A few months ago, I spotted a Teddy Bear chair in Harrods that people were literally queueing up to sit in...
I thought that was pretty inhuman - or inursine - but now, thanks to my friend, Polkadots, I am in a state of advanced trauma from having visited the Foley Gallery to look at the latest 'works' by artist Kent Rogowski: an exhibition of over 50 images (on show until August 10th) and a book devoted to bears --- but not as we know them, Jim!
SHOCKING IMAGES ALERT!
SHOCKING IMAGES ALERT!
Mr Rogowski has become the Damien Hirst of the toy cupboard by taking teddy bears (or - as he calls them "ordinary stuffed animals"), turning them inside out and then -- I can scarcely type the words -- re-stuffing them!
The artist 'explains':
The images form a taxonomy of strange but oddly familar creatures.
Each bear's appearance is determined by the functional requirements of the manufacturing process. Simple patterns and devices that were never meant to be seen are now what form the bears' physical traits and give each of them a unique personality: their fasteners become eyes and their seams become scars...
The images inspire a range of interpretations and conflicting emotions. They are at once hideous yet cute, disturbing yet endearing while they offer metaphors for our own experience. These bears, which have lived and loved and lost as much as their owners, have suffered and endured through it all. It is by virtue of revealing their inner core might we better understand our own. *
Yes, well, all I can say is that in this house, those re-stuffed metaphors met with a pretty hostile reaction...
(See also Buttons' Comment on button's blog)
* A further explanation for such blatant bear brutality is given in the Foley Gallery press release for the exhibition:
Foley Gallery is pleased to announce Bears, an exhibition of photographs by New York-based artist Kent Rogowski.
In this body of work Rogowski presents a delicate and sensational series of teddy bear portraits. The bears appear different than ordinary stuffed animals. They have been turned inside out, re-stuffed and sewn back together, transforming them, creating entirely new creatures. The result of this enabled metamorphosis is a new kind of bear, sometimes grotesque or pathetic but often rather endearing. These new emblems no longer sustain the perfect image of childhood, but break apart this image into a complex picture of youth and development.
Photographed on a stark white background, the bears are removed from any relevant or meaningful context. They are placed in an environment where they appear as specimens to be studied, separate from any memories a viewer may associate from their own teddy bear experience. The neutral setting emphasizes comparisons between the bears. The revelations of the bears' innards are strong analogies of how people may differ from the inside out.
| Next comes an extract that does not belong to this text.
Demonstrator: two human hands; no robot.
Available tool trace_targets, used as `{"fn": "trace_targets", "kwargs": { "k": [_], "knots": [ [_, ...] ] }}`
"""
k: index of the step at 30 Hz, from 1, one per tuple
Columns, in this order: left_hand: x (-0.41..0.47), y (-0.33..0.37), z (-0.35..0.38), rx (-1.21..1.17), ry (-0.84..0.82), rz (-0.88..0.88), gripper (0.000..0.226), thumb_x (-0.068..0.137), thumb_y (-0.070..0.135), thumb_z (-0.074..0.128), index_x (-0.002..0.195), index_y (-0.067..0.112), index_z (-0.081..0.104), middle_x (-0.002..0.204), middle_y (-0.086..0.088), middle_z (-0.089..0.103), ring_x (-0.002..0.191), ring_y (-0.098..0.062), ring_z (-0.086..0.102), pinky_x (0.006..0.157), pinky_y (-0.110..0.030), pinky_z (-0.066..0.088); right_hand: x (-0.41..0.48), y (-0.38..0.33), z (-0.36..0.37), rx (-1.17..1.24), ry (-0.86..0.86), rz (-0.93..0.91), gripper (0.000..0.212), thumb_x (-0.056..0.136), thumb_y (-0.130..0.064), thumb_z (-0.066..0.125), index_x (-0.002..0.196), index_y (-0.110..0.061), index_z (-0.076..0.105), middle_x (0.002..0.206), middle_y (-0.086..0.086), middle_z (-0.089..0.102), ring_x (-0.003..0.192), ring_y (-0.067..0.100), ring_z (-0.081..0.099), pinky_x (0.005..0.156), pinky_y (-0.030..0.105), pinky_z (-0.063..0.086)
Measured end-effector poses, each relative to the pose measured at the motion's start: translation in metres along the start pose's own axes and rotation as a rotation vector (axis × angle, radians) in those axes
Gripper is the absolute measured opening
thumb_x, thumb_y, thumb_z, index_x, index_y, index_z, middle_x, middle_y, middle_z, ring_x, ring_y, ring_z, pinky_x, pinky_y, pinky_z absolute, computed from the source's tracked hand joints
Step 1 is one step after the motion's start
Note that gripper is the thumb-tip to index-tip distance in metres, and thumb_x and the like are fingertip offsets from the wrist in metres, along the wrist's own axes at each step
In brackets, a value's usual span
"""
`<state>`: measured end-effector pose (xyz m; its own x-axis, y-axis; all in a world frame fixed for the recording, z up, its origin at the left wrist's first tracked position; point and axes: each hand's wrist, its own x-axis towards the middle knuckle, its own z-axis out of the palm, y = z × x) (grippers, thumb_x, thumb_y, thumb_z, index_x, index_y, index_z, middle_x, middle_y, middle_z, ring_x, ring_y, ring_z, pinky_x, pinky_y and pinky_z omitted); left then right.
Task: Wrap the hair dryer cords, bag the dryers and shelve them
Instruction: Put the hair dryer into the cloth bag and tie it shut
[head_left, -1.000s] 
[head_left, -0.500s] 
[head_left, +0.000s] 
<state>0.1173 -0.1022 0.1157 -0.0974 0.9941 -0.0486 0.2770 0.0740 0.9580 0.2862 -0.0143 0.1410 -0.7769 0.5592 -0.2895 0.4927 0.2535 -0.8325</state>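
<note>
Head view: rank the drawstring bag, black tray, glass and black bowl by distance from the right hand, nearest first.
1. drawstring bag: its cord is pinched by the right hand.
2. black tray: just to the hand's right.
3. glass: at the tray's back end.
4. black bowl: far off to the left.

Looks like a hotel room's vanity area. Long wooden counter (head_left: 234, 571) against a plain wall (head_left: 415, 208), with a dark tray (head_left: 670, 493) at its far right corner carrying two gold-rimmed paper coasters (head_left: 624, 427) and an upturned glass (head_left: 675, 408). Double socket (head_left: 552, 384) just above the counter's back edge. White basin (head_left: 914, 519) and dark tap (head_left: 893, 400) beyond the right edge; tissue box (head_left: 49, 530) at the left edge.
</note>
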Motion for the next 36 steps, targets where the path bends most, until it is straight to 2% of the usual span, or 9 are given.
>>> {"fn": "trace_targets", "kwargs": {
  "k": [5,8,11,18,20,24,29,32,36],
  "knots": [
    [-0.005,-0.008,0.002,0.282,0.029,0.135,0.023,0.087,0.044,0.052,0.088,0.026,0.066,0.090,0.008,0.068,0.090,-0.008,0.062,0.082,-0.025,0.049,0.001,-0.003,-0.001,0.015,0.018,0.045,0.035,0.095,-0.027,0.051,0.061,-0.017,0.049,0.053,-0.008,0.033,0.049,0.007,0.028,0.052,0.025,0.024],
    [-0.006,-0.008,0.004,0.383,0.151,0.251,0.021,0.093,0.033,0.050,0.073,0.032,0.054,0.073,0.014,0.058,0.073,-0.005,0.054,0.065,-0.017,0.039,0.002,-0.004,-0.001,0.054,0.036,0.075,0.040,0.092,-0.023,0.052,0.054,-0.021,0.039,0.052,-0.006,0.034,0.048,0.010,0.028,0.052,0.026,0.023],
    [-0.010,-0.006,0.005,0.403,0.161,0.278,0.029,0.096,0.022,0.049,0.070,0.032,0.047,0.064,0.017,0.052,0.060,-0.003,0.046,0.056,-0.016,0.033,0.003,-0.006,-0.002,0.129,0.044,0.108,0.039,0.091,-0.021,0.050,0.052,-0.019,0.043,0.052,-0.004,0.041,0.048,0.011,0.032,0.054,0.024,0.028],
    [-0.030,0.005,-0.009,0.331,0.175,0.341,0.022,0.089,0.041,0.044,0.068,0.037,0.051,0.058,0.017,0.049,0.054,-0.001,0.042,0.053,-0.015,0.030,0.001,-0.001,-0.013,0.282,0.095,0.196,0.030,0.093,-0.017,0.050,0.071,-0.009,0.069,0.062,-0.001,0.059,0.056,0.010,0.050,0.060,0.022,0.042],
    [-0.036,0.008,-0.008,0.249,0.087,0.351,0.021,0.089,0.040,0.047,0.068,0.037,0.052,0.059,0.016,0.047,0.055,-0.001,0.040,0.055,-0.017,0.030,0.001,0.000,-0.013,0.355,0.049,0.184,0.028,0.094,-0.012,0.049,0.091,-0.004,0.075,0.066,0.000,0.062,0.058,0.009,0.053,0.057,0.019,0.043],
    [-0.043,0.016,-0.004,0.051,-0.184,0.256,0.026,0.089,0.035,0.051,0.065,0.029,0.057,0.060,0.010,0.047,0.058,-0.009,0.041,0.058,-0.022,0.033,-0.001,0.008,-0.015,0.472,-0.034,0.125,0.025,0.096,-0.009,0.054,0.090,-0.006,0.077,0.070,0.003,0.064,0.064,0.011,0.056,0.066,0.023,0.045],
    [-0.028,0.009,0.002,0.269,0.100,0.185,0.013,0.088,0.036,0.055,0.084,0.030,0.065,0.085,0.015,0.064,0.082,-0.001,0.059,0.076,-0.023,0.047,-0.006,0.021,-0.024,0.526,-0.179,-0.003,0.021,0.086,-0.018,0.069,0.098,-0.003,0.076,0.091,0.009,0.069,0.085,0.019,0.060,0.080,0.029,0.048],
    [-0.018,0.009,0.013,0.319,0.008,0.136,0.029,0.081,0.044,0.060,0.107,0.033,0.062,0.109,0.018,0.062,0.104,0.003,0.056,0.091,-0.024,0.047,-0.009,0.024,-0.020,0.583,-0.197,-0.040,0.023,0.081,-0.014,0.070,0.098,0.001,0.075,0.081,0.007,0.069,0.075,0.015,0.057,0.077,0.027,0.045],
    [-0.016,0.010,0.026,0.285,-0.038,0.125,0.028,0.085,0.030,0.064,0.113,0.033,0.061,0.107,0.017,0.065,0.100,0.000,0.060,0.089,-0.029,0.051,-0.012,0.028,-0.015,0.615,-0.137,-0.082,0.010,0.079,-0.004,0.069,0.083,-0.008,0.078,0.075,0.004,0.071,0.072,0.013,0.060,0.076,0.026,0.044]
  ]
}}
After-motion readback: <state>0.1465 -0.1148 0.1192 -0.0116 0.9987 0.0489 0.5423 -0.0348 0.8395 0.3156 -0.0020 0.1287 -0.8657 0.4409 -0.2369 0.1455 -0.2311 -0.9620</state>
Rogowski's interpretation of this childhood staple raises questions about childhood security. A stuffed animal's pleasant and cuddly outward appearance may mask or misrepresent what is happening inside. More literally, a happy outside may be hiding the inner drama of a child. This symbol of childhood comfort has, by way of Rogowski's process, been altered and skewed.
Kent Rogowski received his MFA in Photography from the Rhode Island School of Design in 2000. He has received many awards, including the Center Award from the Center of Photographic Art, and was selected as a finalist for the Calumet/Friends of Photography Emerging Artist Award and the Nerve.com.